After that, we identified big, multinational consumer companies that were exposed to emerging markets. They were defensive businesses that were growing at a faster rate than they had been historically, with high returns on capital but seriously mispriced. Up until mid-2014, we held a meaningful portion of our portfolio in mispriced, defensive businesses. That provider a good result for our investors.

Then in 2011-12, at the bottom of the US housing cycle, we asked ourselves: "When do we think housing stocks will recover?" Off the back of that, we put nearly 10% of the portfolio into Lowe's and The Home Depot, the two big home-improvement retailers in the US. We didn't time it perfectly, selling out of The Home Depot a bit early while we still hold a majority of our Lowe's position, but we made over four times our money in those investments.

Fourth, we made a portfolio position in what we called ‘the cashless society’, investing predominantly in Visa, MasterCard and PayPal. They're almost the gifts that just keep giving. We have made a lot of money from this theme.

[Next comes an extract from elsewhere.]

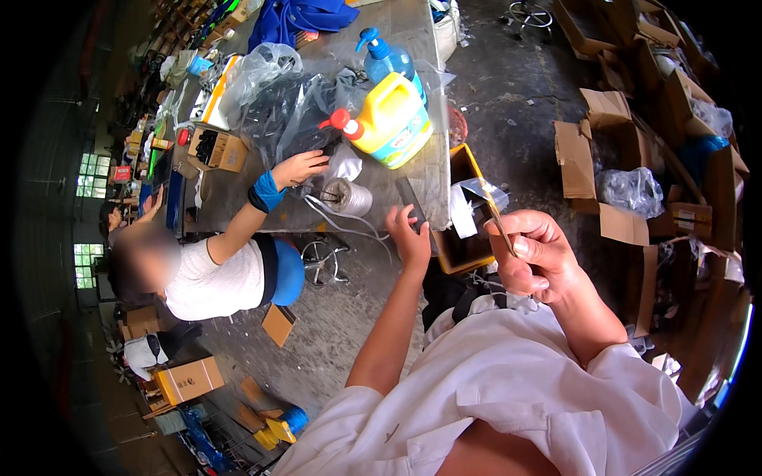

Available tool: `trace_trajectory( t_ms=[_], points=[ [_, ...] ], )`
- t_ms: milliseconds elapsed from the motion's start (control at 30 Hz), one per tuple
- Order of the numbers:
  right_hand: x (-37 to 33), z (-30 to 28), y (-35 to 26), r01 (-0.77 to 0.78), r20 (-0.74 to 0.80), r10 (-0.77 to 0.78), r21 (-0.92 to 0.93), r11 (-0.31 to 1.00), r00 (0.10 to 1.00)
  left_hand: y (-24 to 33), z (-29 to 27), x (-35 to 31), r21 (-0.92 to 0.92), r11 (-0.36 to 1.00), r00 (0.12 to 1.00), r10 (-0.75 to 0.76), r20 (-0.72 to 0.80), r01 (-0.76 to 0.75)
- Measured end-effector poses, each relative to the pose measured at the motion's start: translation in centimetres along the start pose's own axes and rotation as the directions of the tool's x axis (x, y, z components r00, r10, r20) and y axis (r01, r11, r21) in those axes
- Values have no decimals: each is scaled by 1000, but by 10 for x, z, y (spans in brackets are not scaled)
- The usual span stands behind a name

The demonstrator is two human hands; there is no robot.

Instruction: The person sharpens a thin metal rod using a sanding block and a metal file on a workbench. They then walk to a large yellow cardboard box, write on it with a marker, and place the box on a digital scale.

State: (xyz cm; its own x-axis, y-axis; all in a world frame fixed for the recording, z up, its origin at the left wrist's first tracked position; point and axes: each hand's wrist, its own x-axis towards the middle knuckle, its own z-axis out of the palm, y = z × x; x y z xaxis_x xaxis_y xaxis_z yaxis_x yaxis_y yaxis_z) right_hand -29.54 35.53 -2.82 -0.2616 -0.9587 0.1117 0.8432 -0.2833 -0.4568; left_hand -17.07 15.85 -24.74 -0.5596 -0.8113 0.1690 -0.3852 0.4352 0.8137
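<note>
at the left, a co-worker in a nubbly white shirt reaches over crinkled clear and dark plastic on the smooth grey table. right of that sit a round spool of white cord and a glossy yellow jug. the person's left hand is half-curled beside a flat dark strip; whether it grips it, i cannot tell. past a boxy yellow-rimmed bin, the right hand pinches a thin brownish piece, raised, not set down. how much is done or left does not show.
</note>
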Motion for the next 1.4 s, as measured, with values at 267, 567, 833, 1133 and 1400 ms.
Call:
trace_trajectory(
  t_ms=[267,567,833,1133,1400],
  points=[
    [2,-33,3,14,-426,-118,-240,971,897,90,-13,-23,-213,977,996,11,86,7],
    [-18,-112,29,-209,-630,180,28,978,755,143,13,-32,-269,909,895,382,231,-318],
    [13,-199,30,-106,-767,85,21,994,636,131,42,19,-100,917,869,398,295,-386],
    [103,-339,36,-238,-754,318,218,946,575,19,45,68,402,822,900,280,333,-404],
    [251,-479,63,-188,-869,243,177,966,431,12,48,72,340,831,867,292,404,-439]
  ],
)
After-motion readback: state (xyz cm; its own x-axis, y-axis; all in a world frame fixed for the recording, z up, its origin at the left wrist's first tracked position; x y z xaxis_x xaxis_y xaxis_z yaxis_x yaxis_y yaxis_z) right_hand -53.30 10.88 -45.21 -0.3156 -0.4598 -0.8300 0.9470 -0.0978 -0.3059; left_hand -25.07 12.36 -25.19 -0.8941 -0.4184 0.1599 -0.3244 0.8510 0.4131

In 2014, we made an investment in Microsoft, which became our largest holding. We bought it for about US$28 a share, at a time when Steve Ballmer's rule was ending and people thought that the Windows business would disappear. We thought it was fundamentally mispriced. Windows wasn't about to disappear. Microsoft probably had the best applications business in the world with the Office software. It is now trading at US$70 a share. Unfortunately, you don't get such opportunities every few months, but when you see them, you have to act.

The latest transition of our thinking is around the emergence of the digital-platform company. We've got a meaningful part of the portfolio in these digital-platform businesses, including the likes of Apple, Alphabet and Facebook, which are going to be very important part of where the world's going.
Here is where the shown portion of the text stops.